Conformément à la procédure législative, le Vice-Premier ministre en charge du Budget, Adolphe Muzito, a présenté ce jeudi devant la chambre haute du Parlement le projet de loi de finances pour l’exercice 2026. Cette présentation s’est effectuée au nom de la Première ministre, cheffe du Gouvernement, Judith Suminwa. Adopté par l’Assemblée nationale et désormais évalué à 22 milliards de dollars américains, ce texte marque une étape significative dans la planification financière du pays.
Devant les sénateurs, Adolphe Muzito a détaillé l’architecture du projet de loi ainsi que les ajustements récents intervenus suite à la Revue réalisée avec le Fonds Monétaire International (FMI).
Il a souligné que ce budget s’inscrit dans une perspective triennale, avec une pression fiscale projetée à 12% en 2026, 13% en 2027 et 15% en 2028. « Dans cette trajectoire évolutive, l’ambition est d’atteindre la moyenne en Afrique subsaharienne de 17% d’ici 2030« , a-t-il déclaré.
« Cette projection permettra à la RDC de financer sur ses propres ressources la défense et la sécurité, l’amélioration des salaires des agents et fonctionnaires de l’État ainsi que les infrastructures routières, ferroviaires et aéroportuaires à hauteur de 15 milliards $US, cela, à raison de 5 milliards $US pour chacune de ces ambitions« , a poursuivi le Vice-Premier ministre, y voyant la mise en œuvre des engagements du Président de la République Félix Tshisekedi.
Et d’ajouter : « Ces efforts contribueront à l’amélioration du revenu annuel par habitant qui pourrait dépasser 1 000 dollars $US en 2030, faisant progresser le Congolais d’un revenu inférieur à 2$US par jour à plus de 3$US par jour. »
Ce projet de loi s’articule dans un environnement macro-économique en pleine évolution. Adolphe Muzito a fait observer qu’une amélioration était intervenue depuis son dépôt initial à l’Assemblée nationale, marquée notamment par une appréciation du Franc Congolais et un recul de l’inflation.
À l’issue d’un exercice de collaboration avec le FMI et après examen par les députés, le budget a été porté de 20 à 22 milliards USD, soit une augmentation de 15,5% par rapport au niveau de 19 milliards USD initialement chiffré par l’institution de Bretton Woods en raison de variations des recettes extérieures.

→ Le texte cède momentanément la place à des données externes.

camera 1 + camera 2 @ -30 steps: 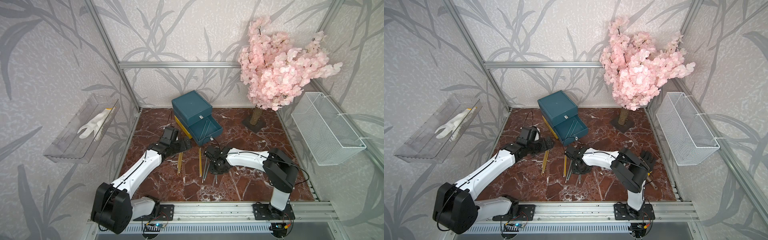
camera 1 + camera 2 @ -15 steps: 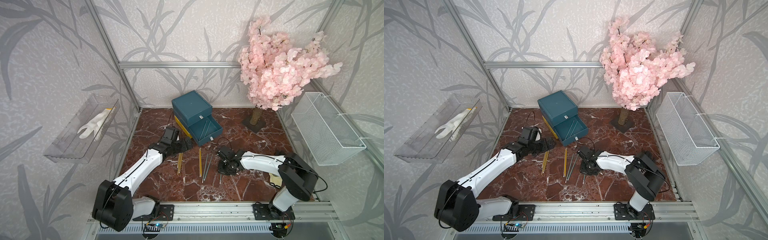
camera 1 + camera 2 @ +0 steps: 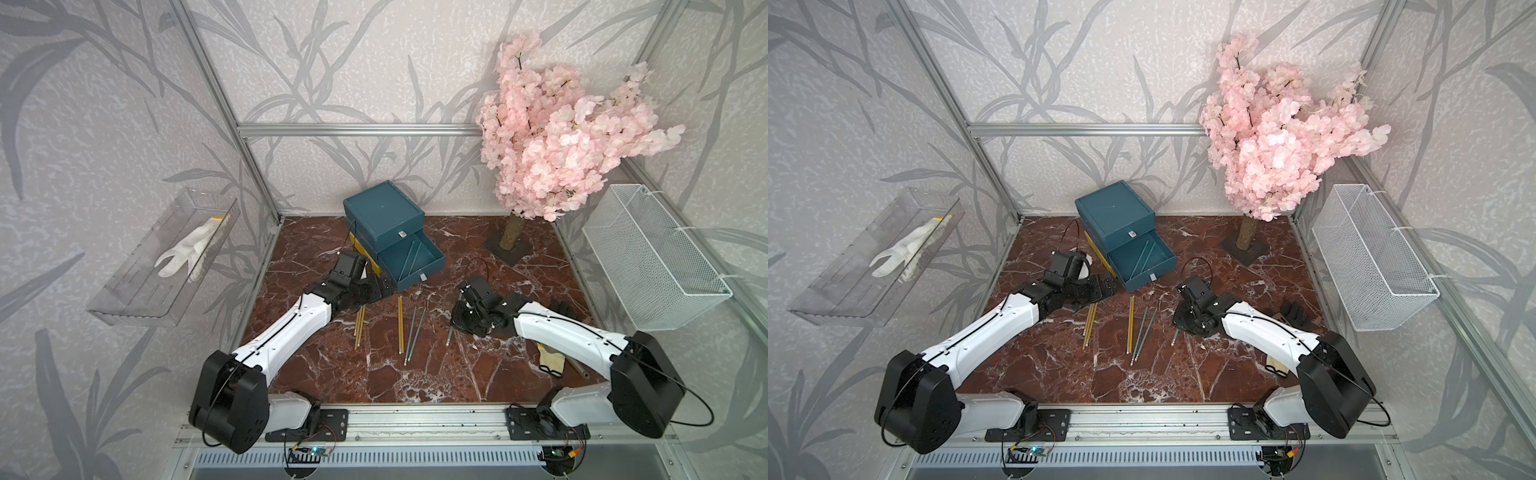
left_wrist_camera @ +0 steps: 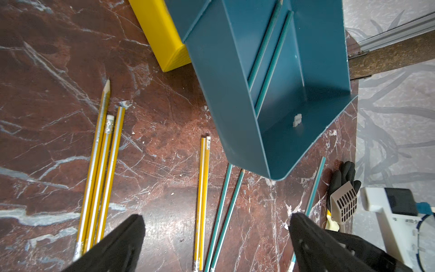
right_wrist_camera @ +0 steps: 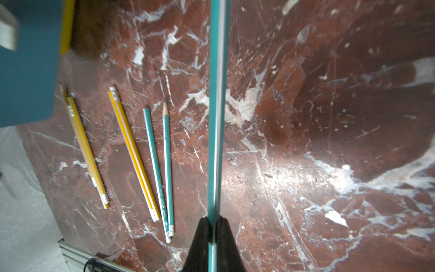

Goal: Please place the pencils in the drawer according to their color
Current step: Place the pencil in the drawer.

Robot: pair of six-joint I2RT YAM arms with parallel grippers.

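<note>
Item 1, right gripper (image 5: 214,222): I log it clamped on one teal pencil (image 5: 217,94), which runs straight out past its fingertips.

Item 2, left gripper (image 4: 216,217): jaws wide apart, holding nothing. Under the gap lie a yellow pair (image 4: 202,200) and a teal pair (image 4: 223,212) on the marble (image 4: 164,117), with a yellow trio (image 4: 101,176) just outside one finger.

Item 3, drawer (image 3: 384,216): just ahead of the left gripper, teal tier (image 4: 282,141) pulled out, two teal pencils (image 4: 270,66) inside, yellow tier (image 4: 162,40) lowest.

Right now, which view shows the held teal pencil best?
Right wrist view: the teal pencil runs close-up from the shut right gripper. Both top views show only a short end; left wrist, part of its shaft.
</note>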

Porté au nom de l’exécutif, ce texte propose également une série de réformes structurelles destinées à consolider les finances publiques. La digitalisation des procédures, l’extension de la fracture normalisée, la modernisation de la TVA, la création d’un guichet unique pour les micro-entreprises et le renforcement de l’impôt sur le revenu en font partie.
Ces mesures visent à générer un accroissement conséquent des recettes. Parallèlement, la qualité des dépenses devrait être améliorée grâce, entre autres, à l’assainissement du fichier de paie, une opération qui permettra également d’augmenter les salaires et de régulariser la situation des agents non payés.
Adolphe Muzito a tenu à marquer la différence entre ce projet de loi de finances et celui de l’exercice précédent. Le budget 2026 se distingue par des allocations pour les dépenses d’investissement portées à 7 milliards USD, soit 36% du budget général, incluant les fonds de péréquation.
Concernant les transferts et subventions, une enveloppe de 2 milliards USD est prévue, représentant une hausse de 63%. Cette augmentation est justifiée par des réformes destinées à relancer les entreprises publiques, à financer la recherche, à maintenir la subvention pétrolière et à assurer les transferts aux provinces, lesquels incluent désormais la prise en charge des conseillers communaux.
Ainsi, après son adoption par l’Assemblée nationale, le Gouvernement soumet à la sagesse du Sénat un projet de loi de finances 2026 qui, selon ses promoteurs, incarne l’ambition d’un « Congo de grandeur », fondé sur une mobilisation accrue des ressources internes et une dépense publique recentrée sur les priorités stratégiques du développement.